On the inventory investments, some of your competitors have taken a long period of time than you have to decide what inventory to invest in to serve the commercial customer and make parts more available. You’re making a pretty big investment throughout 2008, just trying to get a sense of what gives you the confidence that you are making the right decisions on what categories to invest in?

Elwyn Murray

One thing I will say is you know from really May of 07 through December of last year we got very aggressive and Darren has mentioned some of the feedback from our Parts summit, we acted on a lot of the input from our team. One of the beauties of that was it got a jump start, it was not a perfect science, but what we did do is sit on top of that entire experience with our test and learn, test and control lab store type of science.

And we’re able to determine from those roughly 500 stores that we touched where the biggest winners were and why. So we’ve been able to refine that and so as we look at the remaining if you will 2,500 stores, we know precisely where we want to go for the biggest bang and are deploying aggressively against that this year.

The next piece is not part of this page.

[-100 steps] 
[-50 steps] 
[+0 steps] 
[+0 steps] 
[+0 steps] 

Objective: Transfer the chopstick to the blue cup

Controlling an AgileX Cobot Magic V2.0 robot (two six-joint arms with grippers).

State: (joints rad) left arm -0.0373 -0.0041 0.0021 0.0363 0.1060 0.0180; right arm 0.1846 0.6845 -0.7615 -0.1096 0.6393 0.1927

So some great learning came out of the action we took last year, not to mention the action we took last year we felt was accretive, we’re just going to the most profitable opportunities now quickly.

Mike Norona

Just to clarify, a big part of that inventory increase that we didn’t anticipate would be the addition of MOOG and Wagner, it’s a brand new vendor that is going to play an important part in our future. Whenever you bring a new vendor on side there is an upfront investment to build up your inventory. So that’s a big portion of the increase we see.

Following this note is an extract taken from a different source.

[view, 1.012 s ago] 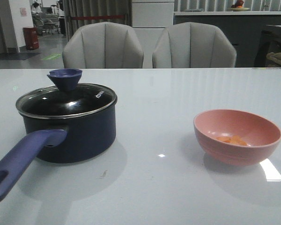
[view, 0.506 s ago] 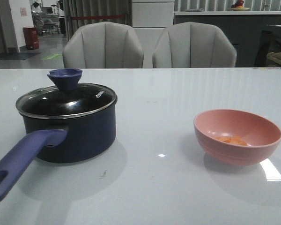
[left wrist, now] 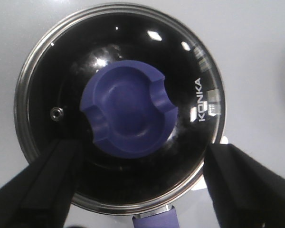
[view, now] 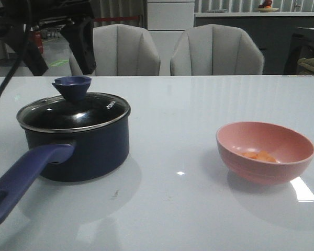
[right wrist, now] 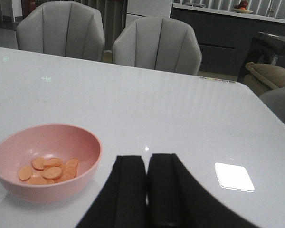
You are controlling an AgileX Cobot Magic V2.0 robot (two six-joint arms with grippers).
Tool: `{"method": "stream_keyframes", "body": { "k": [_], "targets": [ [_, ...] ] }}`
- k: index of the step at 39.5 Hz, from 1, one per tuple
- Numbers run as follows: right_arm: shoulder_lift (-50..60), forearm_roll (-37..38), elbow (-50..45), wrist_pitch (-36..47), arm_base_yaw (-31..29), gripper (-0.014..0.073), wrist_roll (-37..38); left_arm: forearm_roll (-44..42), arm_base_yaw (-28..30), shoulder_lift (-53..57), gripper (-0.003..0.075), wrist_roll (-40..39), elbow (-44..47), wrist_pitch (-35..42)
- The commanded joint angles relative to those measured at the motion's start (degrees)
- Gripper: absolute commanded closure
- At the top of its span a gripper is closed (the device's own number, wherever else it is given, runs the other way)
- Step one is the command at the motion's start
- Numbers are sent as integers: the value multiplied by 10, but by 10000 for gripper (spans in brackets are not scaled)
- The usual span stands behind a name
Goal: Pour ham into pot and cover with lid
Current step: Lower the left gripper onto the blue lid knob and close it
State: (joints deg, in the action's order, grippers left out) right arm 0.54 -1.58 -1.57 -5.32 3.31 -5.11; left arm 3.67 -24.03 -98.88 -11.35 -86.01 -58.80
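The dark navy pot [view: 78,149] stands at the left of the table, its purple-blue handle [view: 21,178] pointing toward the front. The smoked-glass lid [view: 73,112] with its blue knob [view: 72,87] sits on it; the lid [left wrist: 121,109] fills the left wrist view. My left gripper [view: 60,44] hangs open above the knob, one finger to each side, touching nothing. The ham [view: 259,156] lies in the pink bowl [view: 265,151] at the right, also in the right wrist view [right wrist: 46,170]. My right gripper [right wrist: 147,159] is shut and empty, beside the bowl [right wrist: 46,161].
Two grey chairs [view: 167,52] stand behind the table's far edge. A bright light reflection [view: 302,189] lies on the glossy white table [view: 178,125] near the bowl.
My left arm has come into the front view, above the pot's lid. The pot, lid and bowl have not moved.
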Motion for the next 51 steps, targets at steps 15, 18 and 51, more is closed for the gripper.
{"method": "stream_keyframes", "body": {
  "k": [15, 18, 51],
  "targets": [
    [12, 8, 3, 46, -3, 436, -1, -25, -3, -24, 164, -74, -64, 3],
    [12, 8, 3, 46, -3, 436, -1, -19, -4, -33, 164, -74, -80, -4],
    [12, 8, 3, 46, -3, 436, -1, -13, -4, -99, 115, -87, -112, -33]
  ]
}}
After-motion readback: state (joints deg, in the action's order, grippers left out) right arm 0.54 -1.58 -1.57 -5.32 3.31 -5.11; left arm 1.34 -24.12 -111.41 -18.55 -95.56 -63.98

Seth Basham – Credit Suisse

You talked about four key financial metrics you’re aiming to be a leader in. As you look at your real estate portfolio as it currently stands, would that be limiting to you achieving that goal of being a leader in those metrics?

Jim Wade

I would just say we certainly have to take into account how much real estate we own versus our direct competitors in some of the metrics. But other than that I don’t think there’s anything that prohibits us from getting where we want to be.

Darren Jackson

Wouldn’t you also, what I would add to that is that one of the things that we learned again just paying attention to the customer feedback, when you think about our commercial garages, the thing that’s number one on their list is speed of delivery. And through our real estate strategy and granted it was DIY motivated, but it turns out that some of those main and main locations position us very well with some very important garages as we look across a lot of the markets we participate in.

So our advantage in terms of speed of delivery really emanates from that real estate strategy and as we go forward we’re going to have to continue to balance as we add the new stores, how do we take advantage of that and then how do we build on that as we’ve talked about with getting the right parts availability for those very same customers.


I would now like to turn the call back to management for any closing comments.

Judd Nystrom

Thank you operator and thanks for our audience for participating in our first quarter earnings conference call. If you have additional questions, please call me, Judd Nystrom at 540-561-8450. Reporters please contact Shelly Whitaker at 540-561-8452. That concludes our call, thank you.